Premesso che di “Moneta” nelle mie tasche ne è sempre circolata pochina e
che con l’assessore in questione non ho frequentazioni ne personali ne
politiche, dopo aver letto le mail di Aldo Oliveri e Mario Manzolini, non
posso fare a meno di fare qualche considerazione.
• Pur dando atto delle opere realizzate a favore di Binasco dalla Cassa (fa
parte dei doveri statutari) qualche merito sarebbe ora di riconoscerlo anche
ai correntisti, i quali, con fiducia, vi depositano i sudati risparmi senza
i quali ben poco si potrebbe fare.
• Vero che le associazioni hanno sempre avuto molto, come S.Maria in Campo
posso testimoniarlo. Bastava presentare un progetto serio all’Ernestino e
non c’erano problemi. Oggi forse la cuccagna è finita.

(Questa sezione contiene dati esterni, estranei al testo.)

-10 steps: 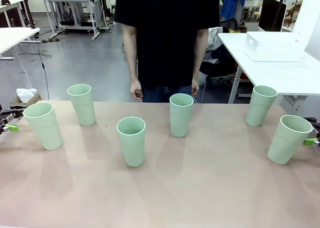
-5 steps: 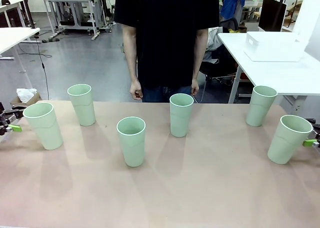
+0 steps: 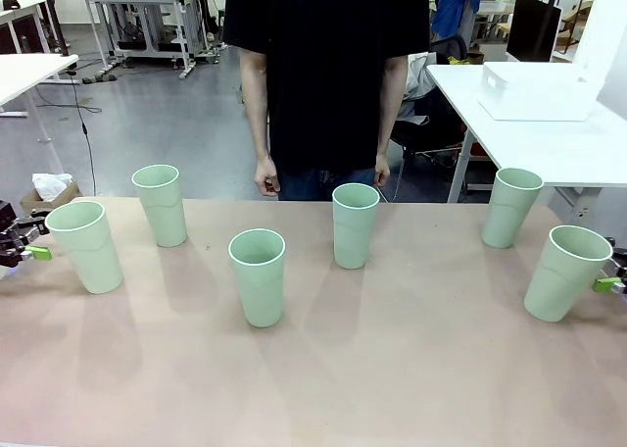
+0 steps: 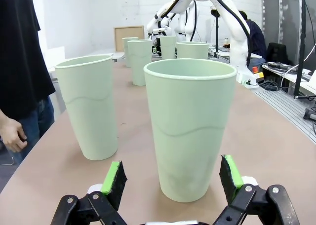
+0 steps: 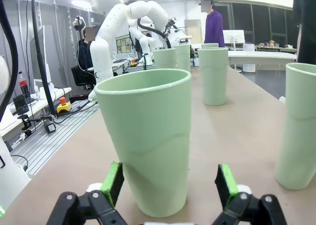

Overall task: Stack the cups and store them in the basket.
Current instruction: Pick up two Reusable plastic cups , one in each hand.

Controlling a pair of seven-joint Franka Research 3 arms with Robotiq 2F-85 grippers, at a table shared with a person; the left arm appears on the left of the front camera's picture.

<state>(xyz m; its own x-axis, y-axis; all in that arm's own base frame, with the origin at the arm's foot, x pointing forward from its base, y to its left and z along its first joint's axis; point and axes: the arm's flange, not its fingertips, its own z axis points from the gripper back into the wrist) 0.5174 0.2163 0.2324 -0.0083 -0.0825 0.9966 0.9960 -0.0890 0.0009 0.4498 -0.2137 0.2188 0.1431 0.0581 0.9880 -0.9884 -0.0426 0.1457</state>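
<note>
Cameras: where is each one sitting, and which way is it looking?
Front: between the arms, facing across the table at the person; left hand and right hand peek in at the edges.
Left wrist: on the left arm, facing along the row from the leftmost cup; its pads show.
Right wrist: on the right arm, facing the other way from the rightmost cup; its pads show.
Shared: both wrist views see the same row.

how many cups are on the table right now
6, all upright on the table: far-left cup, back-left cup, front-middle cup, back-middle cup, back-right cup, far-right cup. None seems hidden.
</note>
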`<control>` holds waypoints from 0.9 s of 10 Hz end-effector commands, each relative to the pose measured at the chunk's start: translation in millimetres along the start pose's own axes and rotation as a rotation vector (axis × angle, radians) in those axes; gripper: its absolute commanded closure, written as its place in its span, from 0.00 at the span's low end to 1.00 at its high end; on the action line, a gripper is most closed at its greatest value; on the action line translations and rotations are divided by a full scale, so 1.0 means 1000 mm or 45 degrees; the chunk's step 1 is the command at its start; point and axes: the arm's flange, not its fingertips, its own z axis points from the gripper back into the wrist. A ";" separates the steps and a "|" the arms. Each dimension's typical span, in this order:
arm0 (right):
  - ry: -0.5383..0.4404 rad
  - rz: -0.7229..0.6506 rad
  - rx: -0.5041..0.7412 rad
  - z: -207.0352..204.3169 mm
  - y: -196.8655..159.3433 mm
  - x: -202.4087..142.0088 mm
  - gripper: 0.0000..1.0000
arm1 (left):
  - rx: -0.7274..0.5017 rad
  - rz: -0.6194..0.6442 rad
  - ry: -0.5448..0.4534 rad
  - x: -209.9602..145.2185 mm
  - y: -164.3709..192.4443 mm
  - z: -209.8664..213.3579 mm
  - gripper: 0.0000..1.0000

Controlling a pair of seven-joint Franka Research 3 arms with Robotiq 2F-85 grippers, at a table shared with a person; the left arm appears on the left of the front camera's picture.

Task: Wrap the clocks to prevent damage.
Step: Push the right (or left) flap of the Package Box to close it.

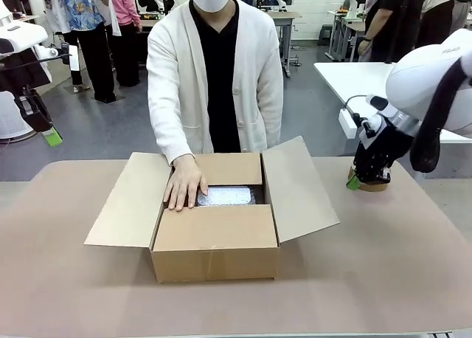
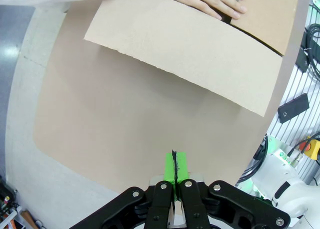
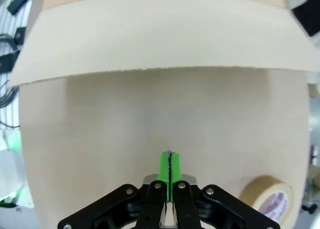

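With my left gripper (image 2: 174,165) and right gripper (image 3: 170,164) both pressed together on nothing, clear of the carton (image 1: 214,238), I fear a reach for the clocks (image 1: 225,196) bundled inside it would hit the person's hand (image 1: 183,183) resting there.

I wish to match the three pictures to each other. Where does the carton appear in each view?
Front view: the carton stands mid-table, flaps open, a person's hand reaching in.
Left wrist view: its left flap slants across the top.
Right wrist view: its right flap spans the top.
Shared landmark: the tan table under it.
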 end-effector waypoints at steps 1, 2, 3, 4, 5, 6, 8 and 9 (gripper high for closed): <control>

• Il fatto che le associazioni locali considerino la Cassa una “mamma” non
le da nessuna facoltà di sentirsi la mamma del paese, i cittadini più
fortunati ne hanno già una cui tengono molto e gli basta e avanza.
• Leggendo il libro pubblicato dal nostro comune “Di cortile in cortile” in
un passaggio dell’intervista a Tina Gatti, (molto stimata da mio padre, vero
socialista, a sua volta stimato e ricambiato anche dall’ex sindaco Attilio
Gatti, col quale ha avuto modo di collaborare con l’allora ECA) si legge:
“Mio padre ha creato Binasco”. Io ero convinto, dopo i ritrovamenti di
S.Maria in campo, che Binasco fosse stato creato dagli uomini delle
ceramiche Laten. Però, pur comprendendo l’immenso amore figliale, forse
posso capire perché, il Moneta in questione a parlato di “feudi”
probabilmente leggendo questo libro ha preso un grosso abbaglio.